▶ **Exercise requirements**
Report each line below that carries the word "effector".
** Opening Record extracts block **
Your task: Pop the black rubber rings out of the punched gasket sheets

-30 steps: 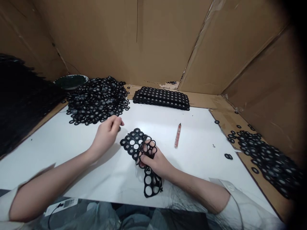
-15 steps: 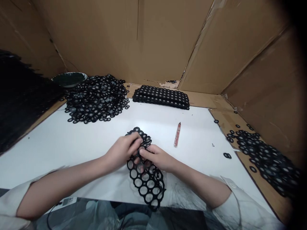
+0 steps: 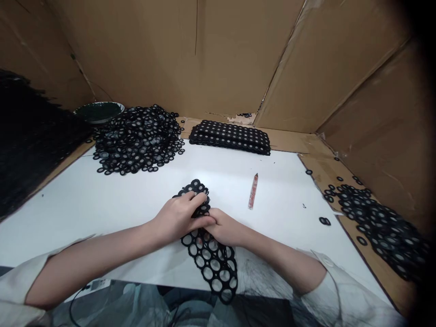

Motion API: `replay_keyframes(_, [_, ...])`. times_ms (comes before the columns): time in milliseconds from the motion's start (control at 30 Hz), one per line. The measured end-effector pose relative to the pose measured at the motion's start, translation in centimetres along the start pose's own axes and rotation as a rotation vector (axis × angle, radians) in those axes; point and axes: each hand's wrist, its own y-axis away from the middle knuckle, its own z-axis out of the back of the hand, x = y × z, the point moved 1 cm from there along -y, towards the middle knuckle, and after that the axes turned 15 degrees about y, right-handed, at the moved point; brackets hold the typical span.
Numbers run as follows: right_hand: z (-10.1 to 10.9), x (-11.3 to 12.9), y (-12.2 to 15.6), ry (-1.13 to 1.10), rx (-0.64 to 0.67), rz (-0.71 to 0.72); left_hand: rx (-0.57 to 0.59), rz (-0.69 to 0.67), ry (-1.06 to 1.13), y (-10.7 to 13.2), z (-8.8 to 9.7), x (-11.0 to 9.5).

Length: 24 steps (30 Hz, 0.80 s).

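Sheet (image 3: 207, 263) is gripped by left fingers (image 3: 199, 199) and right fingers (image 3: 216, 215); near holes (image 3: 215, 265) are judged emptied, far rings (image 3: 195, 183) unremoved.

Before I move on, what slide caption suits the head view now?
Left hand and right hand hold a black perforated sheet over a white tabletop, black rings heaped beyond.

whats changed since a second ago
The left hand came right and nearer, onto the black ring sheet, meeting the right hand, which kept hold of it. The sheet's near end reaches lower in view. The ring pile, stacked sheets and red pointed stick stayed put.
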Motion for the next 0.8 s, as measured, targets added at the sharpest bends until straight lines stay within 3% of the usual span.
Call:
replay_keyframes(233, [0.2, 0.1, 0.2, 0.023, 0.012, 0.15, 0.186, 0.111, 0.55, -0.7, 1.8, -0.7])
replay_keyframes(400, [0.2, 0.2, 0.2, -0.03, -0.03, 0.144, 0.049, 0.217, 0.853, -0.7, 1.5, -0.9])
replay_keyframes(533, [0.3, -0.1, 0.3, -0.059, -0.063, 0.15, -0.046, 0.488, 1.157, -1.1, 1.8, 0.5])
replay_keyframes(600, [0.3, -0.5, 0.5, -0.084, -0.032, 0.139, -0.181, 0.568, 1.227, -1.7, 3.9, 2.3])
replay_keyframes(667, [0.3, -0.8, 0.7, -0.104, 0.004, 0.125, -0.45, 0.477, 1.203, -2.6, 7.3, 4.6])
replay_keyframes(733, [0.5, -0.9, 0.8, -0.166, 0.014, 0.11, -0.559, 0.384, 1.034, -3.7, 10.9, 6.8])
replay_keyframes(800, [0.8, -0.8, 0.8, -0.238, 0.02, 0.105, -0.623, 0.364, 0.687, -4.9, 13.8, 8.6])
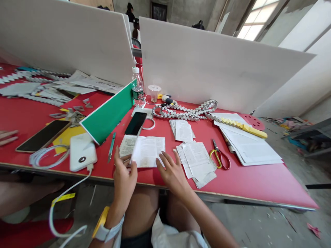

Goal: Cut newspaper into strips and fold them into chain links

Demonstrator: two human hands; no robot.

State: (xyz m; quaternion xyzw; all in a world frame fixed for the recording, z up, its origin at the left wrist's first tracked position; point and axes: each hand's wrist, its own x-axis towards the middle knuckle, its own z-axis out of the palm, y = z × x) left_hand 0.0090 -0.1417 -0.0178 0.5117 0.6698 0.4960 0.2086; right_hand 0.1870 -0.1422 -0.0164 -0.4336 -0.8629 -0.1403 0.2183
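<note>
Printed sheet (150, 151) lies at the near edge of the red worktop (258, 179), directly before the person; left hand (125, 177) in a narrow grip, pinching the sheet's raised left fold; right hand (172, 172) spread wide and flat, fingertips at the sheet's right corner, holding nothing. Surroundings: one craft knife (111, 146) just left of the sheet; one green board (108, 115) tilted beyond it; two phones, black phone (136, 123) behind the sheet, second phone (42, 135) well left; one power bank (82, 151); near pile of slips (199, 163) just beside the right hand; one pair of scissors (219, 156) beyond that pile; one bottle (138, 88); one cup (154, 93); one paper chain (186, 110).
</note>
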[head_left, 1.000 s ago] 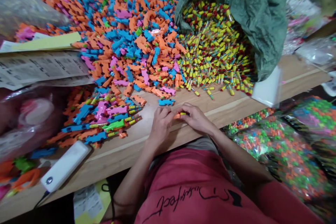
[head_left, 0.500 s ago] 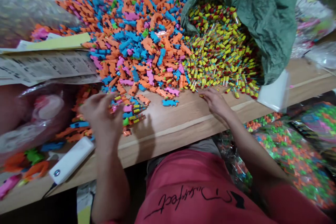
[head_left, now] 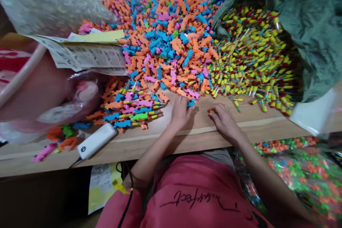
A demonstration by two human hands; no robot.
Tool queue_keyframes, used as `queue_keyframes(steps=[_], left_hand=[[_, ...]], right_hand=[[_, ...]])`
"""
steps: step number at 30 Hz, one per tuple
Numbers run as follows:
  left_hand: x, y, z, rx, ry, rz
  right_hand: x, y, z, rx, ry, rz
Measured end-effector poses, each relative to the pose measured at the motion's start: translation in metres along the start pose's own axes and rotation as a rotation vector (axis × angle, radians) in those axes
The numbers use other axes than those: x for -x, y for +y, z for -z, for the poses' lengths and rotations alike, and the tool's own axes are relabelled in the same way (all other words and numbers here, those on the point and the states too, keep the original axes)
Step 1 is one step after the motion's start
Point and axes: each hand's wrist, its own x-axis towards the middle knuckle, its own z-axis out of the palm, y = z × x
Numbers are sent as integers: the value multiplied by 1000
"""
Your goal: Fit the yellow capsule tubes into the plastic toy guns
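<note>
My left hand (head_left: 179,113) is at the front edge of the toy pile, its fingers and thumb closed round the left end of a small blue plastic toy car (head_left: 191,103). The fingers partly hide the car. My right hand (head_left: 226,120), a little to the right, pinches a small yellow tube with a red end (head_left: 211,111) between thumb and fingers, just above the wood. To the left, toy cars with yellow tubes stuck in their ends (head_left: 140,114) lie in a rough row, the tubes pointing right.
A large heap of orange, blue and pink toy cars (head_left: 171,42) covers the back of the table (head_left: 197,128). Yellow tubes (head_left: 248,57) spill from a green sack (head_left: 307,35) at right. A white power bank (head_left: 96,140), printed sheets (head_left: 93,55) and a pink tub (head_left: 34,82) are at left.
My left hand has moved right, from above the row of toy cars to the blue toy car. My right hand has drawn back slightly from the tube pile with a tube. The view has shifted left.
</note>
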Motion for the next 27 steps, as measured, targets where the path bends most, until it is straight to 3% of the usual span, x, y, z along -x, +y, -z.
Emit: queue_keyframes(steps=[3, 5, 11, 19, 27], left_hand=[[11, 9, 1, 510, 90, 238], [17, 14, 1, 795, 87, 351], [25, 15, 1, 1156, 14, 470], [26, 15, 0, 1143, 59, 414], [28, 13, 8, 842, 12, 241]], right_hand=[[0, -18, -15, -247, 11, -70], [-2, -28, -23, -349, 5, -95], [-5, -38, -28, -556, -5, -148], [-3, -45, -17, -624, 6, -174], [-4, -43, -21, -623, 5, -154]])
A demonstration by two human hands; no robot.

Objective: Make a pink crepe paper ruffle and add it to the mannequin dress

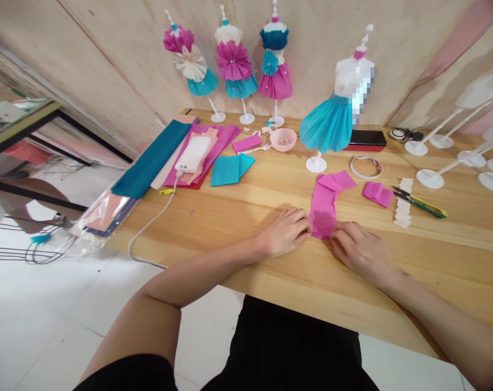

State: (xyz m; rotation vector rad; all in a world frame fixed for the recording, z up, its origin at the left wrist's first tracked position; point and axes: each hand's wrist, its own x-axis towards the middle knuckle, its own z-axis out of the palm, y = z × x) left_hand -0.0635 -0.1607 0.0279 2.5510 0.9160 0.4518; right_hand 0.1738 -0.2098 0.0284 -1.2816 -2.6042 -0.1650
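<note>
Black cloth (291, 347) over our lap lies nearest, and past it stretches the smooth, pale-grained wooden table (230, 217). At the far side a white dress stand (348, 76) wears a gathered blue skirt (328, 125), its fine pleats flaring softly. Well to its left, a long teal sheet (152, 157) lies folded flat and matte.

Between us and the stand, the pink strip (323, 209) lies on the table, thin and papery, crinkled, its far end angled rightward. Our left hand (285, 231) has its fingers pinched on the strip's left edge; our right hand (360, 250) has its fingers clamped at the near right corner. We judge the step in hand to be shaping that near edge, probably a fold; the next move seems to call for an even, light pinch from both sides.

Slim pointed snips (425, 206) cross a ragged cream strip (404, 215). A round pink bowl (282, 148) holds bits (285, 142) too small to identify.
</note>
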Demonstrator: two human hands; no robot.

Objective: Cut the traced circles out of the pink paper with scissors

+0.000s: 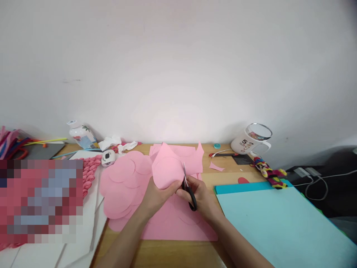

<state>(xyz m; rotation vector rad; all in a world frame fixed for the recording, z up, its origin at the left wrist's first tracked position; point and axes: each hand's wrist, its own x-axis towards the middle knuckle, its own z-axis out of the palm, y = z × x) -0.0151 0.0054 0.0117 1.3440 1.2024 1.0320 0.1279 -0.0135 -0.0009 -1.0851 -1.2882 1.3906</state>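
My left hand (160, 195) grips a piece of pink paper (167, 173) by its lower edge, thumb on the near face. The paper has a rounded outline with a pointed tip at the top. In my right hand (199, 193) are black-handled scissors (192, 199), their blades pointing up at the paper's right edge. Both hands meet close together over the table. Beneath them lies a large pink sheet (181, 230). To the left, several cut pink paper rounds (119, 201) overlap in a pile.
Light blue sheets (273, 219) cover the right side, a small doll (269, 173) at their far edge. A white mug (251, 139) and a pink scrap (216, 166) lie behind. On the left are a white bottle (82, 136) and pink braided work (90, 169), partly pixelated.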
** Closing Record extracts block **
▶ **Result of the exercise**
Motion API: `replay_keyframes(_, [_, ...])`. times_ms (comes before the columns): time in milliseconds from the motion's start (control at 30 Hz), one per line. The measured end-effector pose relative to the pose measured at the motion's start, translation in centimetres along the start pose's own axes and rotation as a rotation vector (axis × angle, radians) in those axes; point and axes: each hand's wrist, its own y-axis away from the middle knuckle, its own z-axis out of the back of the hand, x = y × z, the point moved 1 cm from there along -y, towards the middle knuckle, and after that the axes turned 15 degrees about y, right-handed, at the moved point; brackets hold the typical span.
Measured end-effector poses, each relative to the pose measured at the motion's start: translation in metres along the start pose's own axes and rotation as a rotation vector (axis × angle, radians) in those axes

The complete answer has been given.